• ABOUT THIS TASK: Pull out every line below holding the word "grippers".

• SUPPLIED RECORDS:
┄┄┄┄┄┄┄┄┄┄

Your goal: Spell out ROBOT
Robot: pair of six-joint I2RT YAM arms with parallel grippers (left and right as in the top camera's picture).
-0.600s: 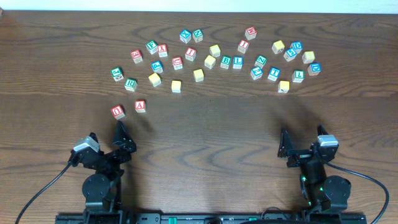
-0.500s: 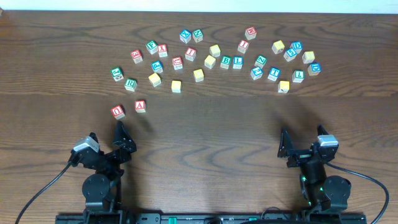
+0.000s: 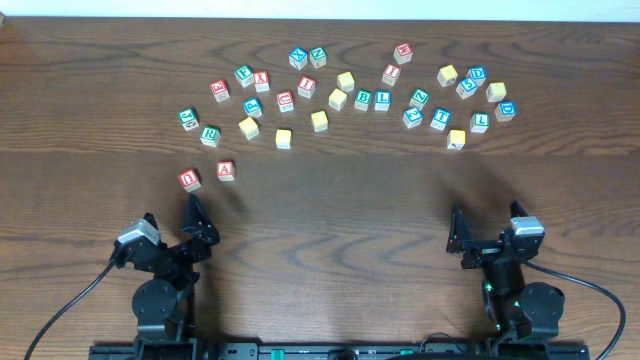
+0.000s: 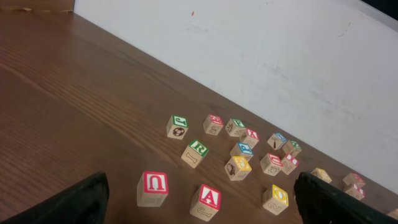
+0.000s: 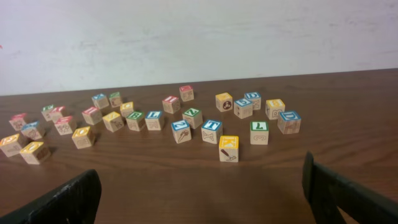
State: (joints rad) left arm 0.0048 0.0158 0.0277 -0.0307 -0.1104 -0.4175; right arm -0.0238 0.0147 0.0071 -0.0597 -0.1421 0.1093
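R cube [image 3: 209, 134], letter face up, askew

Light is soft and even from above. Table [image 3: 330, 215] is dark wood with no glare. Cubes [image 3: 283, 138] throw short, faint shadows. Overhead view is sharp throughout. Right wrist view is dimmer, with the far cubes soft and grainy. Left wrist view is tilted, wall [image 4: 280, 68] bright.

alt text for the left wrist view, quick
Scattered alphabet cubes on a dark wooden table, framed by the open left gripper. Nearest are a red-framed U cube and A cube, with a green-framed R cube just beyond.
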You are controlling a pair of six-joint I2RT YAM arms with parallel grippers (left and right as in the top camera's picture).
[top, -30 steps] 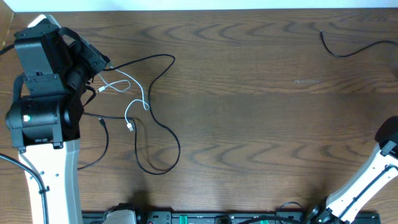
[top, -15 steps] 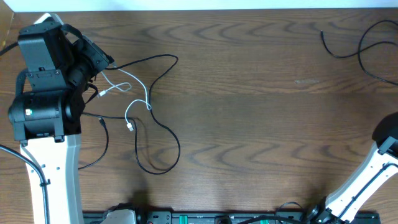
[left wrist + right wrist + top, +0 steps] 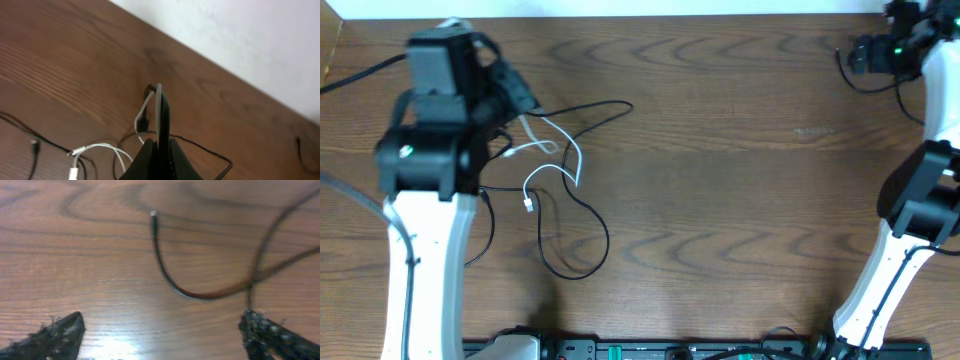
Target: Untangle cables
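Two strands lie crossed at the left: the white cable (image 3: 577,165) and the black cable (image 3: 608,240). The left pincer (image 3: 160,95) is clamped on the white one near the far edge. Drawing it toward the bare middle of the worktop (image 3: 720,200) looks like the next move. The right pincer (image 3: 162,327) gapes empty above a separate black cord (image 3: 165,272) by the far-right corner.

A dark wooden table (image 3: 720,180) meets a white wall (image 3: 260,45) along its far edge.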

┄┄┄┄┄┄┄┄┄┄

• EXERCISE SOLUTION:
Robot: pair of six-joint I2RT YAM arms with parallel grippers (left and right as in the top camera's picture).
You are controlling a pair of six-joint I2RT YAM arms with parallel grippers (left and right as in the top camera's picture).

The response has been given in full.